Lisa ist mit Olaf verheiratet, der auch der Vater des Kindes ist. Noch während der Schwangerschaft hat sie sich von ihm getrennt und
lebt nun mit Sören zusammen.
Marie ist nach einem One-Night-Stand mit Lars schwanger geworden.
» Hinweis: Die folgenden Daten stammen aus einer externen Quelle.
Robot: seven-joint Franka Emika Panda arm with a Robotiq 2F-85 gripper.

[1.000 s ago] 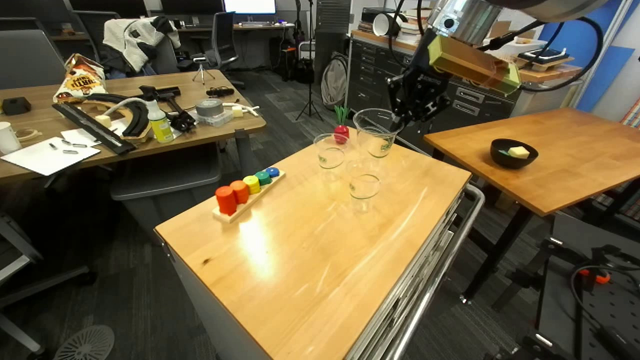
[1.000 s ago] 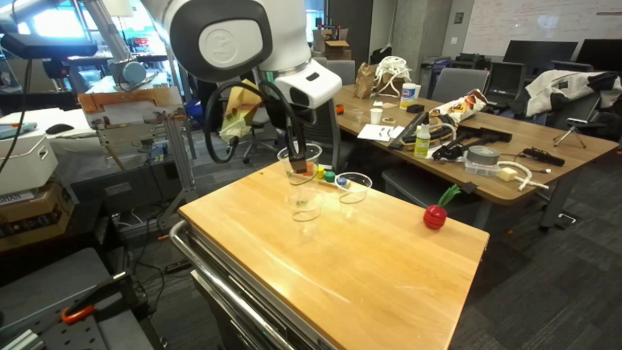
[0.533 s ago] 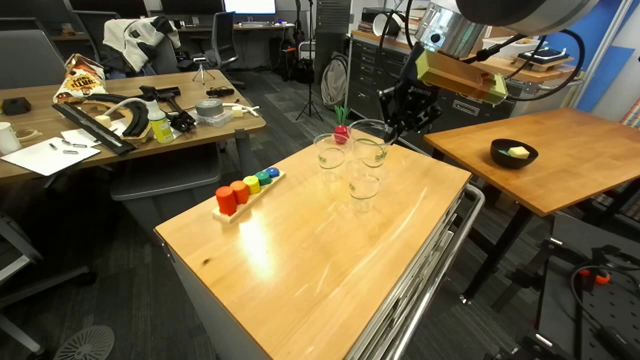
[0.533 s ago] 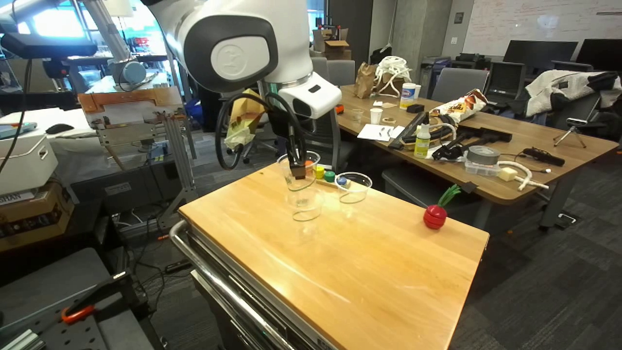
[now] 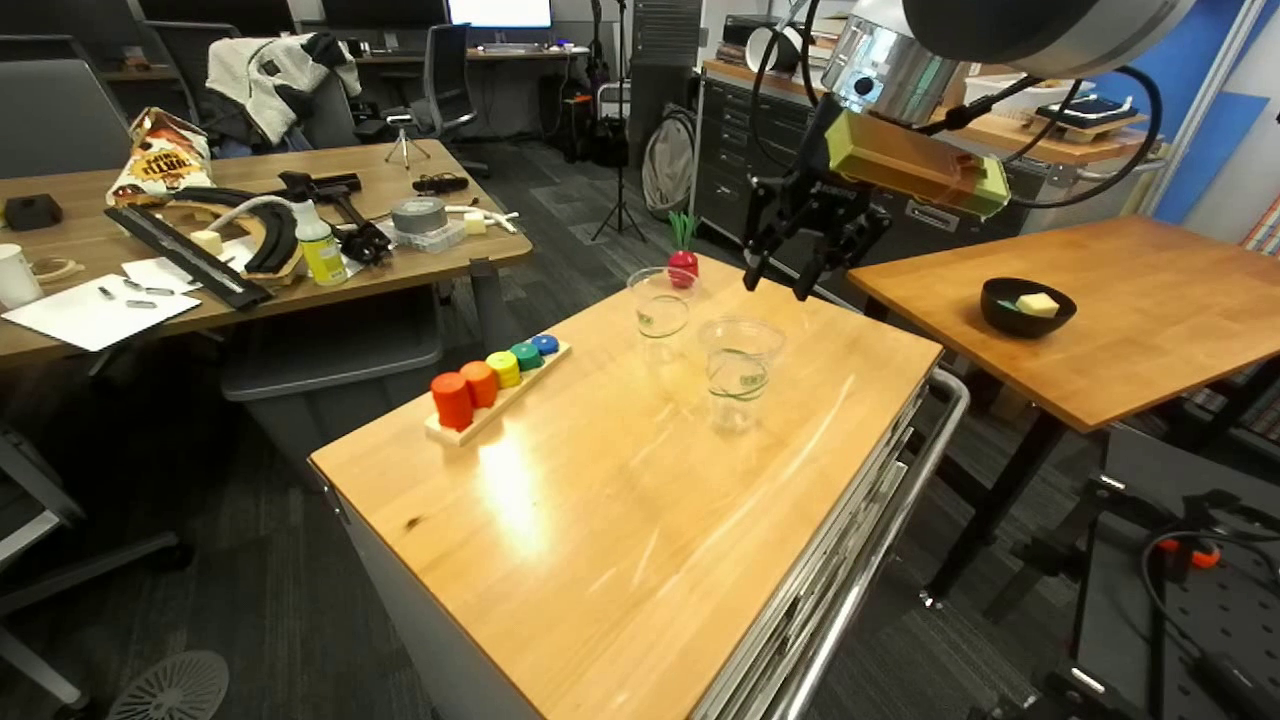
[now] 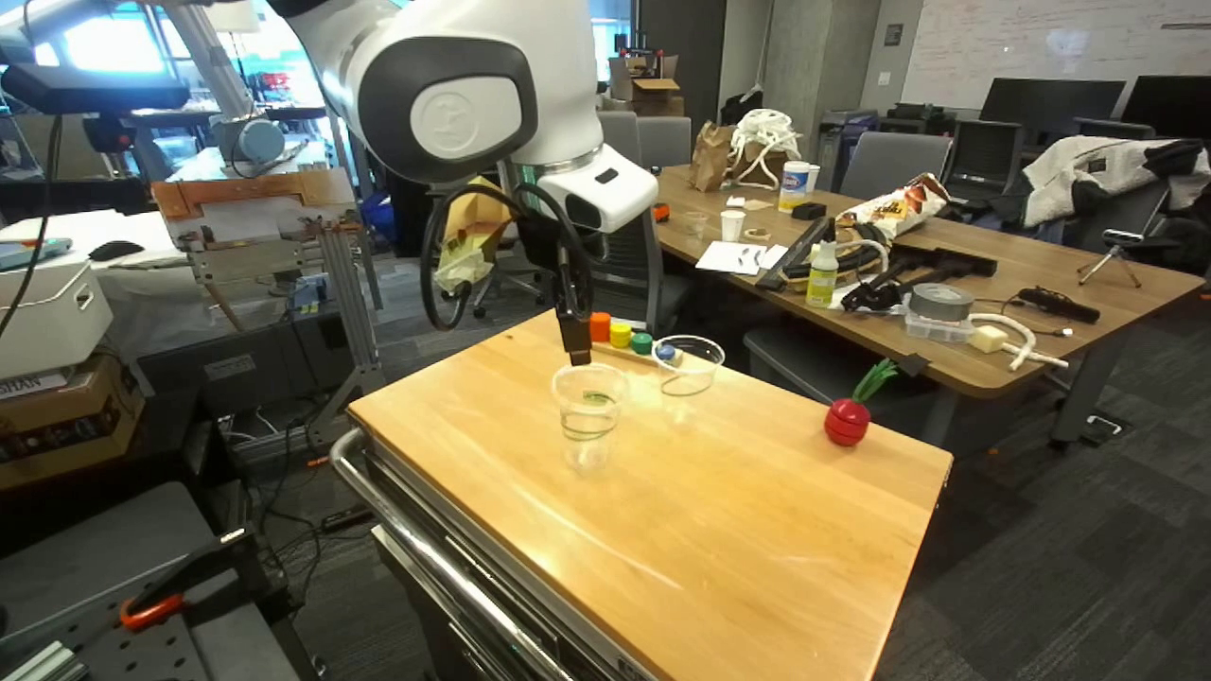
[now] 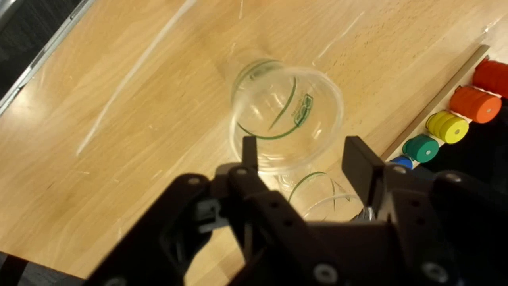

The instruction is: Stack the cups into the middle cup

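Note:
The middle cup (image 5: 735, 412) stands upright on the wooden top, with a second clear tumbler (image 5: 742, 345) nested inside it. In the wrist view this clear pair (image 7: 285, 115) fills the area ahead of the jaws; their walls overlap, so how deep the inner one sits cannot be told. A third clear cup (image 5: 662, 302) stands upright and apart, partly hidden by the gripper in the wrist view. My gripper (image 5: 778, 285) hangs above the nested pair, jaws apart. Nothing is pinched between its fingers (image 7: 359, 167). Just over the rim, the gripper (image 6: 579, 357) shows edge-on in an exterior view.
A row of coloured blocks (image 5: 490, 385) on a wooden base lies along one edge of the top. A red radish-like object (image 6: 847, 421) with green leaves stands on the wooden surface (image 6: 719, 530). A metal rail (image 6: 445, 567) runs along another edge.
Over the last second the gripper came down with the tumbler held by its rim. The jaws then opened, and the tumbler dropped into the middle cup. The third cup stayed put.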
Sie lebt in nichtehelicher Lebensgemeinschaft mit Sven, der nicht
der Vater des Kindes ist.
Klar ist, dass die Väter für ihre Kinder
zahlen müssen.
Wie aber sieht es mit für die Mütter aus?
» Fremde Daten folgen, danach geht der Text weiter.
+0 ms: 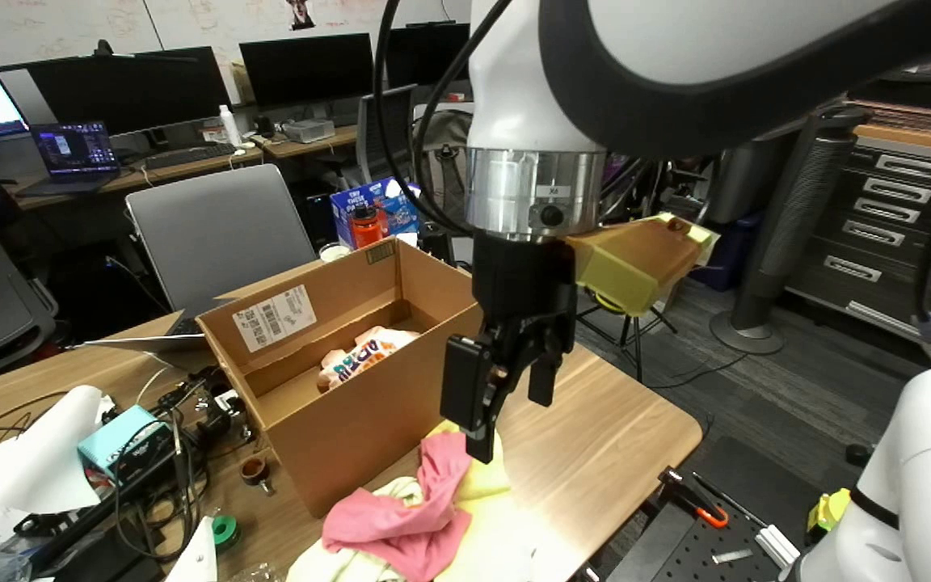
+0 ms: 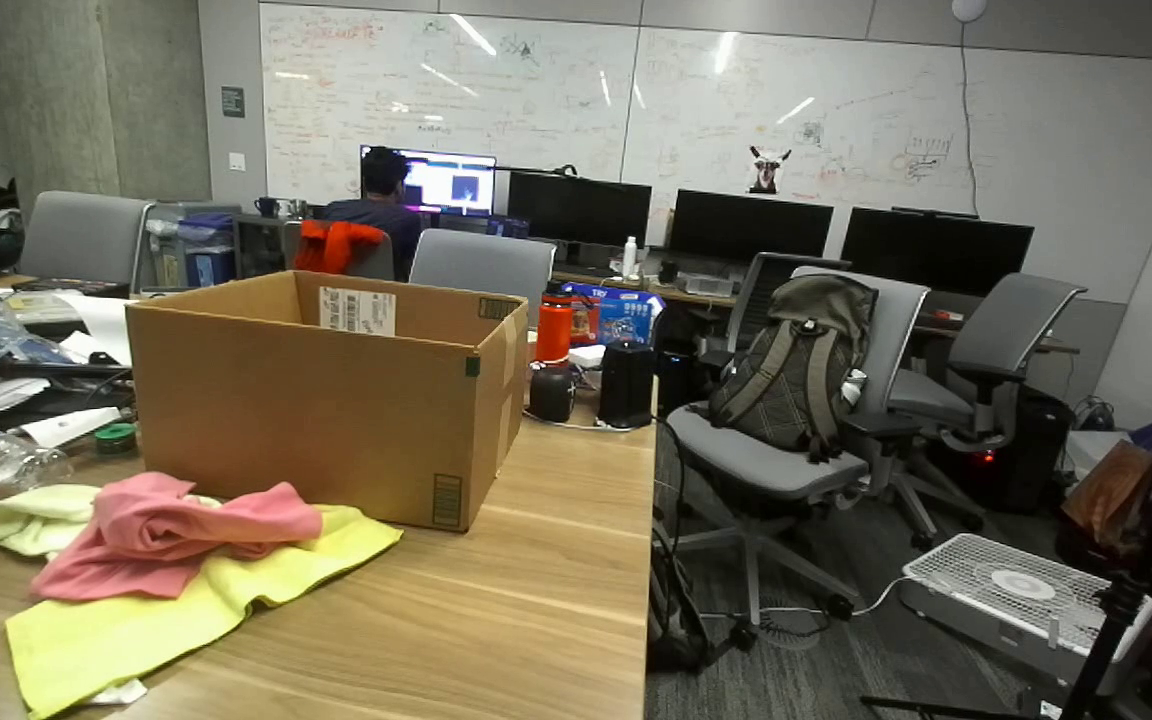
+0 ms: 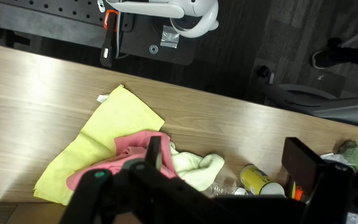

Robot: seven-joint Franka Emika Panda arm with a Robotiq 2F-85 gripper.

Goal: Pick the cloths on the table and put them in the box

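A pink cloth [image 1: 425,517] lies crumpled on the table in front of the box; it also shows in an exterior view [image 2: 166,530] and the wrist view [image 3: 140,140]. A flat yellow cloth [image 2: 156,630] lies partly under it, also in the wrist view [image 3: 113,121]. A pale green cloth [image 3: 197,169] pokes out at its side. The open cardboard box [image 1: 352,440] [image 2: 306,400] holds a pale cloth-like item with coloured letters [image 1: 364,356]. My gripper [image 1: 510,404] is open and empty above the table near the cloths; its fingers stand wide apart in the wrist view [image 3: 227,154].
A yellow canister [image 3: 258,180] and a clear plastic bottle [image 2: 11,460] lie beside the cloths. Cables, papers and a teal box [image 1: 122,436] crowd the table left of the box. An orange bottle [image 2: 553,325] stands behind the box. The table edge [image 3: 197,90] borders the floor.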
Olaf kann sich u.U. mit Erfolg auf § 1579 Nr. 2 BGB berufen und muss keinen Unterhalt an seine Ehefrau zahlen.
Und Lars?
Er muss nach Meinung des OLG Nürnberg (Urteil v. 05.08.2010 - 10 UF 702/10, FamRZ 2011, 735) gemäß § 1615 l BGB Unterhalt an Marie
zahlen
Ein Unterhaltsanspruch nach § 1615l Abs. 2 BGB sei nicht deshalb verwirkt, weil die Mutter in einer verfestigten Lebensgemeinschaft
mit einem neuen Partner lebt; § 1579 Nr. 2 BGB sei auf den Unterhaltsanspruch der nichtehelichen Mutter nicht entsprechend anwendbar.
Zum einen sei zu sehen, dass der Gesetzgeber bei der Neuregelung des Unterhaltsrechts zwar die Bestimmungen des § 1615 l BGB und des
§ 1570 BGB einander angeglichen, es jedoch trotz der Diskussion über die Verwirkungsproblematik beim Unterhaltsanspruch nicht
verheirateter Eltern bei der Verweisung auf das Verwandtenrecht belassen hat.